My experience came with my first real relationship which only lasted six years, but scarred me for many more. I learned to fight dirty and adapted a take no holds barred attitude, which I carried with me to other relationships as I was determined to remain in control. In my baggage I also toted a lot of unforgiveness, mistrust, hatred against men, anger and resentment. Needless to say, I was bitter for a while and I do believe that it contributed to one of the reasons that I have been single or in perpetual girlfriend status for so long. I simply would not allow myself to be loved. In some instances I even noticed that I became the abuser verbally as I can be vicious with my words. Hindsight truly is 20/20 and I wish that I knew the things I know now about letting go of the past, practicing forgiveness and loving yourself while going through that experience. So, these are six things I would have told my younger self and anyone currently in an intimate violent situation.

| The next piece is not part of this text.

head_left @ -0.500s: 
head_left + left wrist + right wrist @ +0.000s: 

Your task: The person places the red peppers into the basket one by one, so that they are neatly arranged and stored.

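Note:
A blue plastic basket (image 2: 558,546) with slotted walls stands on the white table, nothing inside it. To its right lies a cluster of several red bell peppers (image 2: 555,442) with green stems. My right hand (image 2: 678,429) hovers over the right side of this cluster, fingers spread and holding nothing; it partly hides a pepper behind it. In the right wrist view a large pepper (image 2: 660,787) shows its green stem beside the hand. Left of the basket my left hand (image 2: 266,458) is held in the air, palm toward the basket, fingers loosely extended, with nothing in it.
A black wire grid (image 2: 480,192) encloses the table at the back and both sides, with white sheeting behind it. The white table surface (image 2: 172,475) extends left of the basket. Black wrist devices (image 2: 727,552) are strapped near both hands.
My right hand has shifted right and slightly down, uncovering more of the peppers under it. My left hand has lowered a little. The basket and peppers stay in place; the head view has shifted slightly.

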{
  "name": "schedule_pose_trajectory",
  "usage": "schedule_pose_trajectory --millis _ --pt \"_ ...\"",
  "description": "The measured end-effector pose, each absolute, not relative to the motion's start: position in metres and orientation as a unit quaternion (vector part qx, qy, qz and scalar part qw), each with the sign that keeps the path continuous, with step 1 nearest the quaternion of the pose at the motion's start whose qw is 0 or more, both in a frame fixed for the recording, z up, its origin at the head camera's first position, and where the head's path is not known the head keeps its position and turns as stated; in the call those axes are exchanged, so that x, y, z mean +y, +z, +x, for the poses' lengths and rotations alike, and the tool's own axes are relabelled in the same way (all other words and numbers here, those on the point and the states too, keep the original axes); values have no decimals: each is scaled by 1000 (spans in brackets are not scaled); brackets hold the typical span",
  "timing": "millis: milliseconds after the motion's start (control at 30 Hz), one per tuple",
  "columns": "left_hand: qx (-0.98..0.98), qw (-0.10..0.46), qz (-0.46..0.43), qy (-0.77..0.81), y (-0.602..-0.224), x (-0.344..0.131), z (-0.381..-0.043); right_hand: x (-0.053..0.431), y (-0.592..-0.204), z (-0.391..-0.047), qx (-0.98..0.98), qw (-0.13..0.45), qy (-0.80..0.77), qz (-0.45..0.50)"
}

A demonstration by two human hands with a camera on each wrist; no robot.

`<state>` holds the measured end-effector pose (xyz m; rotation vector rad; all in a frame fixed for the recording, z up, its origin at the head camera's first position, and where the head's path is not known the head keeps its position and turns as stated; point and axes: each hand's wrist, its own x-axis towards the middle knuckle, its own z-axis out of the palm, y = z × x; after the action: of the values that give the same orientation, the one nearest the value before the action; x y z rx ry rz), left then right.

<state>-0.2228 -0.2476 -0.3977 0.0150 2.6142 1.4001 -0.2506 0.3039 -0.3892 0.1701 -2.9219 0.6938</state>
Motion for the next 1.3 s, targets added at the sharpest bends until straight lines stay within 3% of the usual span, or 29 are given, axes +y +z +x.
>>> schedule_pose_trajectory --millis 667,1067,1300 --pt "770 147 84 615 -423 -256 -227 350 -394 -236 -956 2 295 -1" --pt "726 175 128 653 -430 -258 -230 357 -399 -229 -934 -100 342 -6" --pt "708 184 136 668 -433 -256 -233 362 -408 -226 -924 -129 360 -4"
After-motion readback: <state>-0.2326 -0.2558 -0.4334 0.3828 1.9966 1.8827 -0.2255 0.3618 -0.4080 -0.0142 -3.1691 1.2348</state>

Get out NOW: Run like the wind, I know it’s cliché but I mean this very seriously! If nothing else to put some distance between you and the aggressor until they can seek the help needed. Even then watch their actions closely before returning. As someone who experienced it first hand, I can truly tell you that unless help is sought most likely things will only get worse. Recognize the fact that you can make the decision to leave, there are women all over the world that don’t have that option or aren’t given the chance.
Better yourself, NOW: Don’t wait for years to pass you by, if you have to get therapy do so, there is no shame in seeking help. Don’t worry about what others will think and do what’s needed to become a more complete you. I spent six years in a horrible relationship and the next nine to ten engulfed in bitterness and an attitude that was truly counter productive to the life I said I wanted to live. That’s approximately sixteen years of my life wasted in useless practices. Don’t make that mistake!

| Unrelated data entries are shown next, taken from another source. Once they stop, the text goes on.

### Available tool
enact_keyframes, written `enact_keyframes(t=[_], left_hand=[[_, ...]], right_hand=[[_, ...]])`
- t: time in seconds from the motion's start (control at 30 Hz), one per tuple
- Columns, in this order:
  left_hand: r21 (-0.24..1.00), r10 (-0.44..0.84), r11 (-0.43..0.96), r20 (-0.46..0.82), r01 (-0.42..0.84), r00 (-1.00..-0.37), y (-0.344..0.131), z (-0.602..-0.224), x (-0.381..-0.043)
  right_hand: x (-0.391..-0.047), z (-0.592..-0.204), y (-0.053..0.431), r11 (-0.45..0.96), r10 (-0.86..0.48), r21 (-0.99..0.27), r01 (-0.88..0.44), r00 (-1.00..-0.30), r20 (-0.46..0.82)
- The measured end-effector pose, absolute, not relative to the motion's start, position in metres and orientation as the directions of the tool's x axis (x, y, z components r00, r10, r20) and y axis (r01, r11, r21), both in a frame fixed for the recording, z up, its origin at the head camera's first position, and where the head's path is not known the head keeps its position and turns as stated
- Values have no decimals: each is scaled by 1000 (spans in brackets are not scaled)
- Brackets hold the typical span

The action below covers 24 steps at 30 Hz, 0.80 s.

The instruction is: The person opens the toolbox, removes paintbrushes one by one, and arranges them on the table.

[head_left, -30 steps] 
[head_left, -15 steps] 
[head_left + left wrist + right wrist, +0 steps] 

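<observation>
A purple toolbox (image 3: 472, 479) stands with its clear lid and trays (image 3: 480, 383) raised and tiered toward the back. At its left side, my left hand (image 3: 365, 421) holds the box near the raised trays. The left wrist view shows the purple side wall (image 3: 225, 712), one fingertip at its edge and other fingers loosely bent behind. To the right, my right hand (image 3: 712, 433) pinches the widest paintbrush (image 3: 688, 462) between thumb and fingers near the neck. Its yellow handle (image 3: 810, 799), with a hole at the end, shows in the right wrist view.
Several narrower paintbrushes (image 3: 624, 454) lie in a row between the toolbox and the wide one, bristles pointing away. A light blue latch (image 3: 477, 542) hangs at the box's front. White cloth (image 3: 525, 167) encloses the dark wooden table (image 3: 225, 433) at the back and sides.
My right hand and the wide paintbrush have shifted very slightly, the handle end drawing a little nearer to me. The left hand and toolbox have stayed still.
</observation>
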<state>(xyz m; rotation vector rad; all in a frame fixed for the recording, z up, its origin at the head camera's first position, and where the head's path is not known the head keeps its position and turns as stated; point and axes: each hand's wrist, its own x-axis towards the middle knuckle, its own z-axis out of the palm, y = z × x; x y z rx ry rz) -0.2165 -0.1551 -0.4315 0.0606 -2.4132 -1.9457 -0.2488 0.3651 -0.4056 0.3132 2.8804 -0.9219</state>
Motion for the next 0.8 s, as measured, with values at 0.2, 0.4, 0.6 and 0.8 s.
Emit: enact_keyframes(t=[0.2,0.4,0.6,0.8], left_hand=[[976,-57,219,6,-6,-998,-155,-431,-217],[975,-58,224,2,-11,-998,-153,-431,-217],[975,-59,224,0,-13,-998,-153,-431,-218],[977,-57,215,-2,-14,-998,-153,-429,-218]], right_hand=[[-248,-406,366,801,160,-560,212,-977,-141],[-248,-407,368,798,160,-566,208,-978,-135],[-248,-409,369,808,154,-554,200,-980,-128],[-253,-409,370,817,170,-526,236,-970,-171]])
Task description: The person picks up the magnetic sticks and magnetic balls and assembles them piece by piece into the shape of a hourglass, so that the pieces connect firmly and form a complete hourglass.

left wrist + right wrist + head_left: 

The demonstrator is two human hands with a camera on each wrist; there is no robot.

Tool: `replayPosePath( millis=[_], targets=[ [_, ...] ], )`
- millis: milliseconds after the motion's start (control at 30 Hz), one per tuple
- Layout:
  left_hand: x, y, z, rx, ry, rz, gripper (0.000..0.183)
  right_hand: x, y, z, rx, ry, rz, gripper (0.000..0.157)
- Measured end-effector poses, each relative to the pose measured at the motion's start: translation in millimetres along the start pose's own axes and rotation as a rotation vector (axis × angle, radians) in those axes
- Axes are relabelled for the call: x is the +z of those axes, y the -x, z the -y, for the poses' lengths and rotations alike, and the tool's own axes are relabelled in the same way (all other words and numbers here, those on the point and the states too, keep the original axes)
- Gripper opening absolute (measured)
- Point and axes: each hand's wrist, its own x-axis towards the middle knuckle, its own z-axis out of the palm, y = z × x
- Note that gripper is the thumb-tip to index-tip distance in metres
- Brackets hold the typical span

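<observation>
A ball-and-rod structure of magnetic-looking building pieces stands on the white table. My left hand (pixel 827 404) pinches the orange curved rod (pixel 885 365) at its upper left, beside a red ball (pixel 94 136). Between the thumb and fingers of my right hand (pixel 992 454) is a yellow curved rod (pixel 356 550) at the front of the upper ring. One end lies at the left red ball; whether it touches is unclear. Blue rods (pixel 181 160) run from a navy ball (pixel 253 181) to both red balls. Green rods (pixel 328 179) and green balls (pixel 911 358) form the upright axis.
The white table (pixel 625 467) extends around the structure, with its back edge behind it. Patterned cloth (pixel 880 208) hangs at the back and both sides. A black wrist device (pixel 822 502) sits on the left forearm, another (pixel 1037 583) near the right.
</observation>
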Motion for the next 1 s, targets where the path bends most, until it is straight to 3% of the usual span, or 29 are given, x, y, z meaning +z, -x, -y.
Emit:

Seek out support, NOW: If it’s good friends, a family member or a domestic violence support group definitely don’t go through it alone. Do not remain isolated and think that you have to do everything on your own. Seek out supportive people that you can lean on when you’re weak and that you know will be there for you through it all.
Take back your power, NOW: Going through some of the things I have in the past with men, it was easy for me to blame them and use those experiences as excuses for my current actions and problems. I became extremely comfortable playing the victim role. Having a victim mentality only served to place me further into an unproductive state and allowed those instances to form an even stronger hold over my life and future. Yes, being in a violent relationship can be extremely traumatizing but eventually you will have to move past it if you want to live an empowered and victorious life.
Get to know God, NOW: I’m sure had I been where I needed to be on my walk with God, I never would have placed myself in such a horrible situation. Even if I had, I would have had a foundation needed to recuperate in a healthier manner. Reading the bible has helped me become a better person and the standards of God’s words are priceless when put into action.
Practice forgiveness, NOW: In my case it took me a looooonnnng while to totally forgive and honestly this would still be a hard one for me to do immediately. So maybe this is more of a now or later piece of advice, but either way somewhere down the line forgiveness must be extended. What helped me finally be able to release and forgive was to recognize some of the reasons he was prone to exhibiting anger in such a violent manner. I also had to take responsibility for my role in the reason we interacted so explosively as a couple. Some people say it helps to picture that person as a hurting child and tackle it from that perspective. Maybe they had a horrible childhood and violence was all they knew or they have some deeply imbedded insecurities. While not excusing their actions, recognizing their flaws and possible reasons for the reactions may assist with making forgiveness an easier process.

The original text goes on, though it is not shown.